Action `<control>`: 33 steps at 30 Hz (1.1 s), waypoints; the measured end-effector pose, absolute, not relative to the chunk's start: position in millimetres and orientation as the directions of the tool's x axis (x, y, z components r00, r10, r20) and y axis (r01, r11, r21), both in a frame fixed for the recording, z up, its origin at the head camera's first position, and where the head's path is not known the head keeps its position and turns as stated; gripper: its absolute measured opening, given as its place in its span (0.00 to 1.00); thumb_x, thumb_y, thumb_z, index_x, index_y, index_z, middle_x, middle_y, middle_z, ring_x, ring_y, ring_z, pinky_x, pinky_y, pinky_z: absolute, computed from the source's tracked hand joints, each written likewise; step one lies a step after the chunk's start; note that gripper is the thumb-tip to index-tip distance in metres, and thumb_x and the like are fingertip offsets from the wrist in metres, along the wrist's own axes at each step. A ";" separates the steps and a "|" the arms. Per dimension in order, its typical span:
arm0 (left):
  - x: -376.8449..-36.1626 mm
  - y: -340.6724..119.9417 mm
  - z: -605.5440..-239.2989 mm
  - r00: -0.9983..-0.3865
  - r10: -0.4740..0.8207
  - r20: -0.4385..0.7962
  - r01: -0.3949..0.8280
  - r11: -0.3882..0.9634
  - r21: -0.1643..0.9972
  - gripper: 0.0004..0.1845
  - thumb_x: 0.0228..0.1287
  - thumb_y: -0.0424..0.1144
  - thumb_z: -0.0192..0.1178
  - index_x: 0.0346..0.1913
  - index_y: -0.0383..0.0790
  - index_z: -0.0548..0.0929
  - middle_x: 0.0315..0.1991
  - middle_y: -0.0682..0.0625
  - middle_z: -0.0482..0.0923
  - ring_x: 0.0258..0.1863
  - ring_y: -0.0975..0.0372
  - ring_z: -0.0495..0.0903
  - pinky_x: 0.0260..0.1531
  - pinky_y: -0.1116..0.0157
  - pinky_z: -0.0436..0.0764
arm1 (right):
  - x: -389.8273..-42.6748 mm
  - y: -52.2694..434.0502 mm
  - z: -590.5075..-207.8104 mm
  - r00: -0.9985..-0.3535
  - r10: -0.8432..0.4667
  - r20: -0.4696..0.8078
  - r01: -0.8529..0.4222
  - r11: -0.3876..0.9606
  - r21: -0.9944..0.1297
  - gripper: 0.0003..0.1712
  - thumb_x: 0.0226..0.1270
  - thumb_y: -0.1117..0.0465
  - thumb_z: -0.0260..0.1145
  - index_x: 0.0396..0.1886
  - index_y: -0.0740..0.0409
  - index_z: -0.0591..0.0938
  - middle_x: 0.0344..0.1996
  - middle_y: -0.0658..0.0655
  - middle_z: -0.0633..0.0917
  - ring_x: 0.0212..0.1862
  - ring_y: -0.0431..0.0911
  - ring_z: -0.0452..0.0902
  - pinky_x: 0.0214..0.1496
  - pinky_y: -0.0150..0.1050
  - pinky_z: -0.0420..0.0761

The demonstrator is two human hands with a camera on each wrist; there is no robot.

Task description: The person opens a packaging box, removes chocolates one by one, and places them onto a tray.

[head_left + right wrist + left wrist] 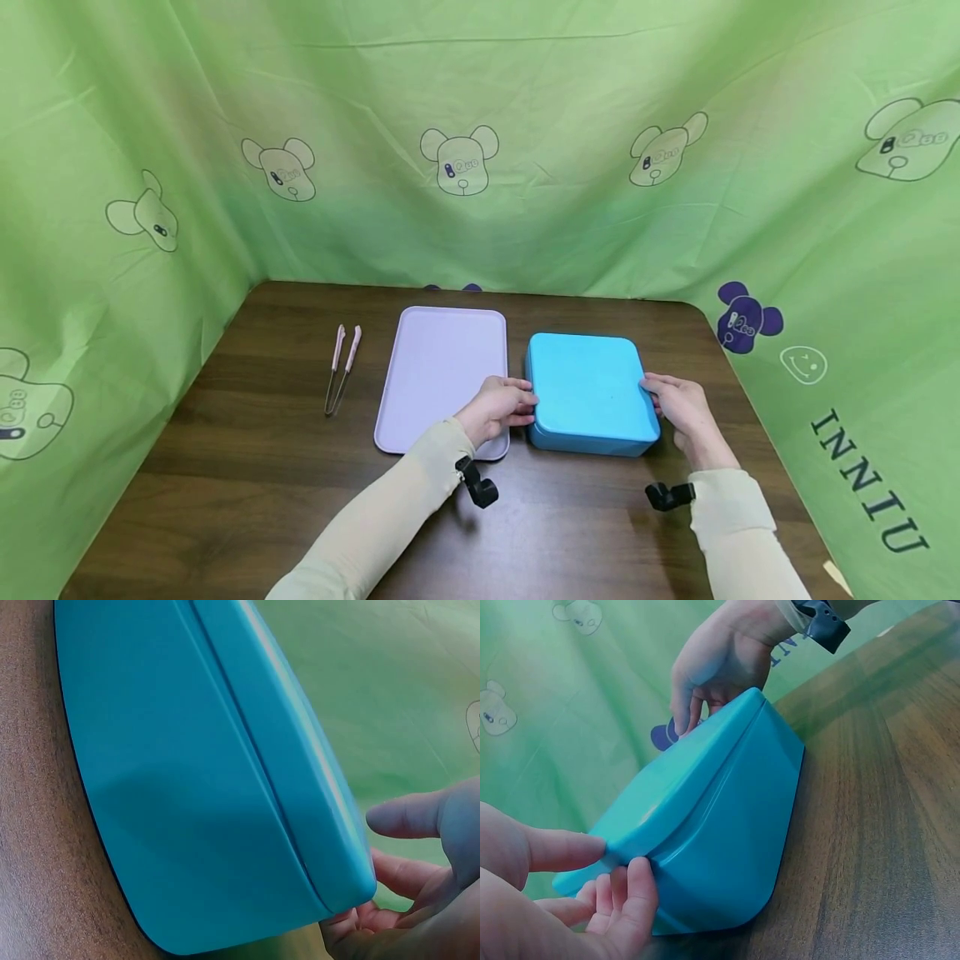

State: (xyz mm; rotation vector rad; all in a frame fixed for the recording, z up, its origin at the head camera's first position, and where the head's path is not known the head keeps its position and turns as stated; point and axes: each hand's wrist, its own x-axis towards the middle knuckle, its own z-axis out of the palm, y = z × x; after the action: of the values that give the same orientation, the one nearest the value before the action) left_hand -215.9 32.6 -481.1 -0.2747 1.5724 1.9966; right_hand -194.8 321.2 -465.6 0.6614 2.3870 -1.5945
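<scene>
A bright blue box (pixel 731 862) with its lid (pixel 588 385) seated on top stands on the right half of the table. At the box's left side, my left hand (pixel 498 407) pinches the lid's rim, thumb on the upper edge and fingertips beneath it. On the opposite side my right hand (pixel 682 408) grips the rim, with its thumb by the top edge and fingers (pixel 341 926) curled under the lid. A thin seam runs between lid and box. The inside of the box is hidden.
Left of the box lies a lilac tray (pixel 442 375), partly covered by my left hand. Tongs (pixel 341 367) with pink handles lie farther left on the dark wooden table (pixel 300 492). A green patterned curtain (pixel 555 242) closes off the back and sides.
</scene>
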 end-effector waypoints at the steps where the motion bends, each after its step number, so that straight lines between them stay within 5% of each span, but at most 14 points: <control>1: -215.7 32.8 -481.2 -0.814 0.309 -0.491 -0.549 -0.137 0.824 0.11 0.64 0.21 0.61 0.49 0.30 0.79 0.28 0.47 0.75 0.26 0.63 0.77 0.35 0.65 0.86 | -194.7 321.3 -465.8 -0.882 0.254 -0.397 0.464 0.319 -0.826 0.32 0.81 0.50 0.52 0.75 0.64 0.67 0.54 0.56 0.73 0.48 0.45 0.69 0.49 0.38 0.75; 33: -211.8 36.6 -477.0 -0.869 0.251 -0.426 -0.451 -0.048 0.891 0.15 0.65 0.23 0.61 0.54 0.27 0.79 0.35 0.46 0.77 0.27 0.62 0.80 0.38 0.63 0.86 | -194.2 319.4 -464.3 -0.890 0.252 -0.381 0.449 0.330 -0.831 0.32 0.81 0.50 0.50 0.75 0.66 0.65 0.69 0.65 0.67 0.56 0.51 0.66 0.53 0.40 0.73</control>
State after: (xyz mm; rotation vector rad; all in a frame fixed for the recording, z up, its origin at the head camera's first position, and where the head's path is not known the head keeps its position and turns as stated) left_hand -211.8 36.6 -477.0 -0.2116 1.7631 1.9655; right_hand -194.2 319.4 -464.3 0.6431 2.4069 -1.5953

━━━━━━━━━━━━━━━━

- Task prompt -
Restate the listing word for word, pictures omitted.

- Response to the task -
Action `<control>`: 33 steps at 30 Hz (1.1 s), waypoints; the measured end-effector pose, absolute, not relative to the chunk's start: position in millimetres and orientation as the directions of the tool's x axis (x, y, z components r00, r10, r20) and y axis (r01, r11, r21), both in a frame fixed for the recording, z up, its origin at the head camera's first position, and where the head's path is not known the head keeps its position and turns as stated; gripper: its absolute measured opening, given as its place in its span (0.00 to 1.00); thumb_x, thumb_y, thumb_z, index_x, index_y, index_z, middle_x, middle_y, middle_z, ring_x, ring_y, ring_z, pinky_x, pinky_y, pinky_z: absolute, computed from the source's tracked hand joints, each written likewise; step one lies a step after the chunk's start; note that gripper is the thumb-tip to index-tip distance in metres, and thumb_x and the like are fingertip offsets from the wrist in metres, along the wrist's own axes at each step. A ";" separates the steps and a "|" the arms. Per dimension in order, its typical span:
arm0 (left):
  - x: -376.8449..-36.1626 mm
  - y: -340.6724..119.9417 mm
  - z: -605.5440..-239.2989 mm
  - r00: -0.9983..-0.3865
  - r10: -0.4740..0.8207
  - r20: -0.4385..0.7962
  - r01: -0.3949..0.8280
  - r11: -0.3882..0.9634
  - r21: -0.1643..0.9972
  - gripper: 0.0004..0.1845
  - thumb_x: 0.0228..0.1287
  - thumb_y: -0.0424..0.1144
  - thumb_z: -0.0192..0.1178
  - index_x: 0.0346..0.1913
  - index_y: -0.0383..0.0790
  - index_z: -0.0548..0.0929
  - middle_x: 0.0315..0.1991
  - middle_y: -0.0682..0.0625
  - middle_z: -0.0482..0.0923
  - ring_x: 0.0258..0.1863
  - ring_y: -0.0975..0.0372
  - ring_z: -0.0495..0.0903
  - pinky_x: 0.0260..0.1531
  - pinky_y: -0.1116..0.0157
  - pinky_z: -0.0436..0.0764
arm1 (right):
  - x: -389.8273..-42.6748 mm
  - y: -52.2694..434.0502 mm
  - z: -590.5075..-207.8104 mm
  - r00: -0.9985..-0.3535
  - r10: -0.8432..0.4667
  - r20: -0.4696..0.8078
  - r01: -0.8529..0.4222
  - r11: -0.3876..0.9606
  - r21: -0.9944..0.1297
  - gripper: 0.0003..0.1712
  - thumb_x: 0.0226..0.1270
  - thumb_y: -0.1117..0.0465
  - thumb_z: -0.0260..0.1145
  - index_x: 0.0396..0.1886
  - index_y: -0.0740..0.0409
  - index_z: -0.0591..0.0938
  - middle_x: 0.0344..0.1996
  - middle_y: -0.0658..0.0655
  - middle_z: -0.0633..0.0917
  - ring_x: 0.0212..0.1862
  - ring_y: -0.0431..0.0911
  - ring_z: -0.0452..0.0902
  - pinky_x: 0.0214..0.1496
  - pinky_y: -0.0150..0.1050
  - pinky_z: -0.0420..0.0761

The demonstrator is two human hands with a camera on each wrist; there is no robot.

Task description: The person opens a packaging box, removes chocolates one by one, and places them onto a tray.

[head_left + right wrist + left wrist] 

State: (xyz mm; rotation vector rad; all in a frame fixed for the recording, z up, its origin at the head camera's first position, and where the head's path is not known the head keeps its position and turns as stated; point and axes: each hand's wrist, its own x-axis towards the middle knuckle, its own z-axis out of the palm, y = z × x; after the action: of the values that give the same orientation, the one nearest the value before the action) left_hand -215.9 32.6 -481.1 -0.2747 1.5724 1.9966; right_hand -194.8 321.2 -465.6 0.6614 2.3870 -1.5945
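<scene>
A bright blue box (pixel 731 862) with its lid (pixel 588 385) seated on top stands on the right half of the table. At the box's left side, my left hand (pixel 498 407) pinches the lid's rim, thumb on the upper edge and fingertips beneath it. On the opposite side my right hand (pixel 682 408) grips the rim, with its thumb by the top edge and fingers (pixel 341 926) curled under the lid. A thin seam runs between lid and box. The inside of the box is hidden.
Left of the box lies a lilac tray (pixel 442 375), partly covered by my left hand. Tongs (pixel 341 367) with pink handles lie farther left on the dark wooden table (pixel 300 492). A green patterned curtain (pixel 555 242) closes off the back and sides.
</scene>
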 end-effector waypoints at the steps where the motion bends, each after its step number, so that straight lines between them stay within 5% of each span, but at most 14 points: <control>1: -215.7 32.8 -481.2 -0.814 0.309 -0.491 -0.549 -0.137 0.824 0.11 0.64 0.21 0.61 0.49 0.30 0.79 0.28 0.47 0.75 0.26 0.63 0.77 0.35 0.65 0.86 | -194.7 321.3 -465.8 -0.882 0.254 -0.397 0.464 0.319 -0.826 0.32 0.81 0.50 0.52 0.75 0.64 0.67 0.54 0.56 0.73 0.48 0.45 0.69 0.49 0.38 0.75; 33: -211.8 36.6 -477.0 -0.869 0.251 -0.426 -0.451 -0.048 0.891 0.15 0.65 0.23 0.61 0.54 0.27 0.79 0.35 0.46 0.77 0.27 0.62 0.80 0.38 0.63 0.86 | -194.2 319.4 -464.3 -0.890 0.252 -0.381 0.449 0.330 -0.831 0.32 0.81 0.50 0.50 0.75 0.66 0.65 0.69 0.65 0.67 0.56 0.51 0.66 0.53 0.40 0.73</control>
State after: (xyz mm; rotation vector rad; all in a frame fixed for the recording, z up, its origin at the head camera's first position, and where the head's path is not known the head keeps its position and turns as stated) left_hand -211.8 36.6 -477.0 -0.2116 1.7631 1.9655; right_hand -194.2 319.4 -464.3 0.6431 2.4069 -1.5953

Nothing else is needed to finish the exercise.